L’Algérie a célébré hier le 67e anniversaire de la création du Gouvernement provisoire de la République algérienne (GPRA), proclamé le 19 septembre 1958. Cet événement majeur a contribué à asseoir les principes immuables de la diplomatie algérienne et à porter la voix du peuple algérien sur la scène internationale, tout en conférant une légitimité incontestable à sa lutte armée.
Dès sa création, le GPRA s’est imposé comme représentant légitime du peuple algérien, notamment lors des négociations d’Évian qui aboutirssent à la signature du cessez-le-feu le 19 mars 1962 et, par la suite, à l’indépendance du pays le 5 juillet de la même année. Véritable «acte fondateur», il instaurait un système de direction aux normes étatiques, doté d’une administration, de missions régaliennes, de règles de gestion et d’un budget. Le GPRA disposait de moyens de communication modernes pour l’époque : presse, radio, services diplomatiques et représentations à l’étranger, y compris à l’ONU, ainsi que de services de logistique et de sécurité.
Son action, reconnue à l’international, a élargi la légitimité du combat algérien, renforcé sa représentativité dans les conférences régionales, arabes, africaines et mondiales, et isolé progressivement la France coloniale, notamment à l’ONU. Ses dirigeants ont été reçus dans les plus grandes capitales, neutralisant ainsi les tentatives de diversion et de division, notamment celles liées aux richesses du Sahara. Son mérite fut également d’avoir construit et mené un dossier de négociation selon son propre agenda, avec intelligence et fermeté, afin d’obtenir un résultat conforme à son objectif : la liberté et la souveraineté.
Cependant, le parcours du GPRA n’a pas été exempt d’épreuves. Il a dû affronter les effets dévastateurs d’une guerre menée de manière barbare par l’armée coloniale française contre le peuple algérien, mais aussi des tentatives de déstabilisation internes dues aux dissensions et malentendus, particulièrement vifs à l’approche de la fin de la lutte. Les manœuvres sournoises de certains pays voisins, notamment le Maroc avec ses revendications territoriales, ont également accentué les difficultés.
Du CCE au GPRA
Au déclenchement de la Révolution du 1er Novembre 1954, les neuf chefs historiques n’avaient pas toujours les moyens de coordonner efficacement leurs actions. La tenue du Congrès de la Soummam, le 20 août 1956, permit de créer une direction collégiale, le Comité de coordination et d’exécution (CCE). Mais celui-ci atteignit vite ses limites, faute de moyens suffisants, rendant nécessaire la mise en place d’une direction plus représentative et élargie : le GPRA.

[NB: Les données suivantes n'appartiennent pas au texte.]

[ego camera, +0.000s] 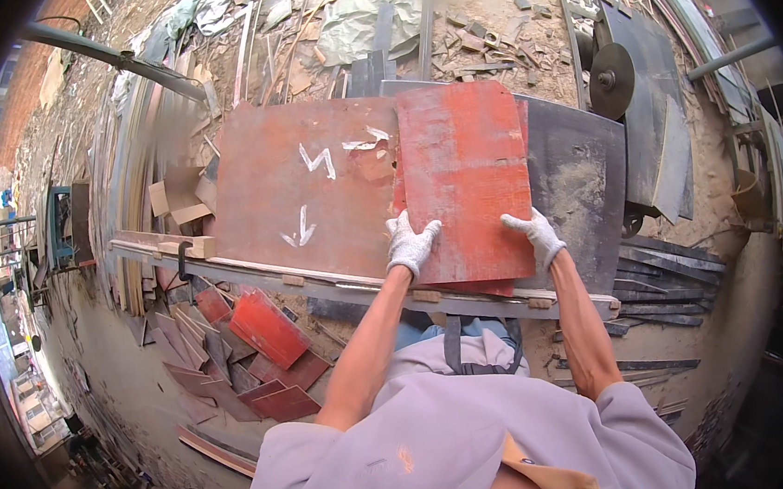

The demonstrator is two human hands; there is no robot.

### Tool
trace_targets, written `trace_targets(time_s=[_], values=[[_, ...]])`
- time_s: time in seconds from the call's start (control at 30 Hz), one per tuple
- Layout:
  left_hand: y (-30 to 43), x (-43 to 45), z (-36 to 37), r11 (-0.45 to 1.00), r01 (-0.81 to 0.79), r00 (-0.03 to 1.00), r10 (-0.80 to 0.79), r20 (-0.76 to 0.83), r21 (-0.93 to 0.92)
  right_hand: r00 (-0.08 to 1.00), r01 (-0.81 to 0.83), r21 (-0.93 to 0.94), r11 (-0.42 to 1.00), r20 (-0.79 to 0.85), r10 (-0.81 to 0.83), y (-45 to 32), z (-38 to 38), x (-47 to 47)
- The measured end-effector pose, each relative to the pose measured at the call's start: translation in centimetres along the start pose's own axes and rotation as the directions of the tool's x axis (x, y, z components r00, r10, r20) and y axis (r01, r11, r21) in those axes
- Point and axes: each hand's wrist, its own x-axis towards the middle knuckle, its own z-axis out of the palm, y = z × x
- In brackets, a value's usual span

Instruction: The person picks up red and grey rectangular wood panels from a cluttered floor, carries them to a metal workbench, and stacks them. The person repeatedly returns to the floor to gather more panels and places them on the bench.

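In white work gloves, my left hand [410, 243] and my right hand [536, 233] grip the two long sides of a red plywood panel [466, 175], thumbs on its top face. Another red panel shows at its edges, just underneath. To the left lies a larger reddish-brown board [260, 179] with white painted marks, its right edge worn and overlapped by the panel. On the right, a dark sheet [575, 186] dusted with sawdust forms part of the work surface. Along the near edge runs a long rail [346, 290] with small wooden blocks. My fingers are hidden below the panel.
A circular saw blade [611, 81] stands exposed at the right beyond the dark sheet. Cut red panels [270, 328] lie heaped on the ground at left. Dark strips [670, 279] are stacked at right, and wood offcuts [482, 37] litter the ground ahead. A metal pole [117, 59] crosses upper left.
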Motion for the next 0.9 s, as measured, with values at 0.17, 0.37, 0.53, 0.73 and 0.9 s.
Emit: trace_targets(time_s=[0.17,0.37,0.53,0.73,0.9], values=[[1.9,-0.3,-4.6,1.000,0.023,0.990,-0.025,0.141,0.017,0.999,-0.051,0.061,0.997,0.006,0.051,-1.6,2.2,-2.5],[0.7,3.4,-9.8,0.925,0.148,0.957,-0.044,0.288,-0.349,0.995,0.101,0.038,0.994,-0.025,-0.100,-6.9,7.3,-6.5],[-1.1,9.5,-16.9,0.807,0.038,0.947,0.158,0.278,-0.590,0.987,0.158,0.129,0.979,-0.038,-0.154,-6.9,14.1,-6.6],[-10.6,14.9,-23.7,0.964,-0.103,0.986,0.067,-0.151,-0.246,0.995,0.086,-0.018,0.996,0.056,-0.085,-1.1,23.5,3.0],[-18.0,17.6,-27.6,0.997,-0.001,0.998,-0.004,-0.064,-0.082,0.994,0.111,-0.366,0.924,0.057,-0.097,2.1,28.7,6.9]])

L’Histoire a retenu le rôle visionnaire de Hocine Aït Ahmed. Arrêté lors du détournement de l’avion d’octobre 1956 par l’armée française, en compagnie de Mohamed Khider, Mohamed Boudiaf, Ahmed Ben Bella et Mostefa Lacheraf, il réussit, depuis sa prison de Fresnes, à transmettre des correspondances au CCE. Il y proposait la formation d’un gouvernement provisoire composé de civils et de militaires afin d’éviter les fractures internes et de donner une crédibilité renforcée à la cause algérienne sur la scène internationale. Cette idée, adoptée, permit la proclamation du GPRA, en application des décisions du CNRA lors de sa réunion du Caire (20-27 août 1957).
Si le GPRA fut confronté à des crises internes, notamment après l’assassinat d’Abane Ramdane, concepteur de la Plateforme de la Soummam, et à l’opposition larvée entre civils et militaires, il sut les surmonter. L’initiative d’Aït Ahmed de proposer un partage équilibré du pouvoir entre ces deux pôles fut décisive pour préserver la cohésion du mouvement national et éviter une déconvenue programmée.

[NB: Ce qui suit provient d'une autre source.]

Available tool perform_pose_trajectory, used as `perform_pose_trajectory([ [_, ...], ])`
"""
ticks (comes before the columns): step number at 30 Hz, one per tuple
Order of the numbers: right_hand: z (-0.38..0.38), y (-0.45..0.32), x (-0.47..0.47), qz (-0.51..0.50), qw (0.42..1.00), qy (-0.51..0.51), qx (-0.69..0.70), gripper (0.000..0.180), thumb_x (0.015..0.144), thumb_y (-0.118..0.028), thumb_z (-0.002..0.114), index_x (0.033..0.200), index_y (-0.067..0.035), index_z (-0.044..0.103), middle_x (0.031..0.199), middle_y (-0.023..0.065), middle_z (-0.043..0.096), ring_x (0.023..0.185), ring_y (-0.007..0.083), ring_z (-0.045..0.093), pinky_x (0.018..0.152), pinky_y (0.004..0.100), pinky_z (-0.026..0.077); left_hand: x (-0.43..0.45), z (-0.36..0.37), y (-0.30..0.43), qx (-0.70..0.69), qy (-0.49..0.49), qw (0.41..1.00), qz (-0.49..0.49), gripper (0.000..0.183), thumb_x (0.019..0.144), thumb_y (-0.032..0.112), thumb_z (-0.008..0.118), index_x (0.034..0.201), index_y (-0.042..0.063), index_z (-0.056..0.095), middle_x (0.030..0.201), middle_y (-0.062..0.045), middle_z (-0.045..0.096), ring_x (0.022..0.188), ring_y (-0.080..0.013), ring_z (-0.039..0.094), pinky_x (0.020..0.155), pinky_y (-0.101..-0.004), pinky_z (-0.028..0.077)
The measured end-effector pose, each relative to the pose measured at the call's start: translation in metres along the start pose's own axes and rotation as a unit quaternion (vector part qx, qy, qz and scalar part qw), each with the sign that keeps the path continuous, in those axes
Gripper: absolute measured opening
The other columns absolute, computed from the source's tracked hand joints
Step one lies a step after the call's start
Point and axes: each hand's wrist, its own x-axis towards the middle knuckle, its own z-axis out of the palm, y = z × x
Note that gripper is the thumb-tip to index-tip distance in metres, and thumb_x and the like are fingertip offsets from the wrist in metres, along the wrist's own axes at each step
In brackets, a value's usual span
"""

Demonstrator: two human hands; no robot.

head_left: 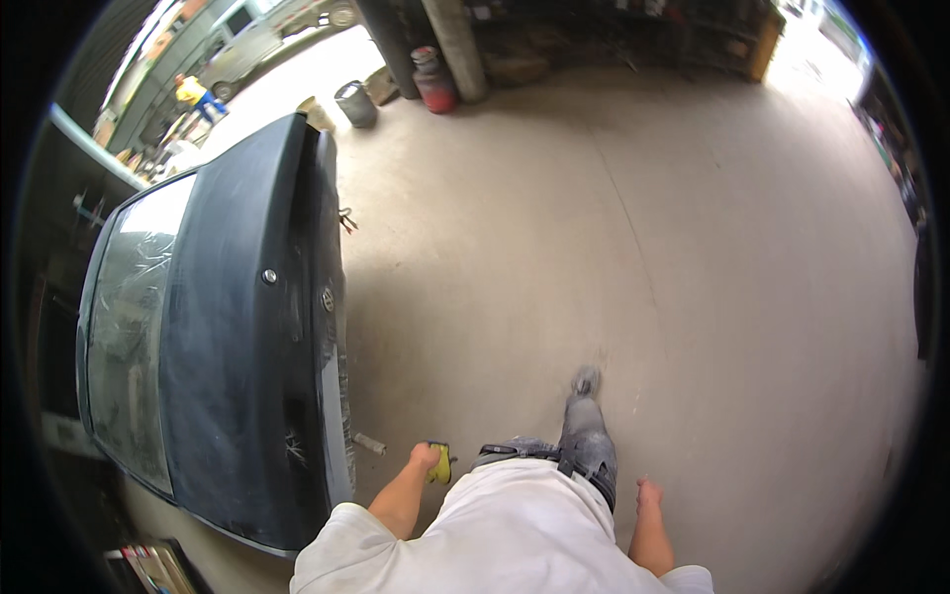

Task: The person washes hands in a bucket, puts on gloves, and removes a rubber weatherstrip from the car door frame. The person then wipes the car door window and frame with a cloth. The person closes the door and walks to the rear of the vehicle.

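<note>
My left hand [425,454] hangs beside my hip, closed around a yellow-green object with dark edges [441,463], whose exact kind I cannot tell. My right hand [649,491] hangs low on the other side, away from any object; its fingers look curled, but blur hides whether something small is in them. To the left stands the rear of a dark car [230,319], its paint dull and patchy, with a round lock and a round badge. Plastic film seems to lie over its rear window [133,327].
A pale roll or tube [369,444] lies on the concrete floor near the bumper. A red and grey canister [433,82] and a bucket [356,104] stand by the pillars. A person in yellow [191,93] is outside near a van [245,44]. A box of items [152,568] sits lower left.
</note>
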Motion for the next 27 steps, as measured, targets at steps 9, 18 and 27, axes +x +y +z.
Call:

Créé en pleine guerre de libération, le GPRA s’imposa en un temps très court comme la voix officielle de l’Algérie en lutte, mais aussi comme vecteur de l’internationalisation et de la mobilisation autour de la cause algérienne contre le colonialisme français. Instrument politique et diplomatique, il fut sans conteste l’un des leviers essentiels de la victoire finale.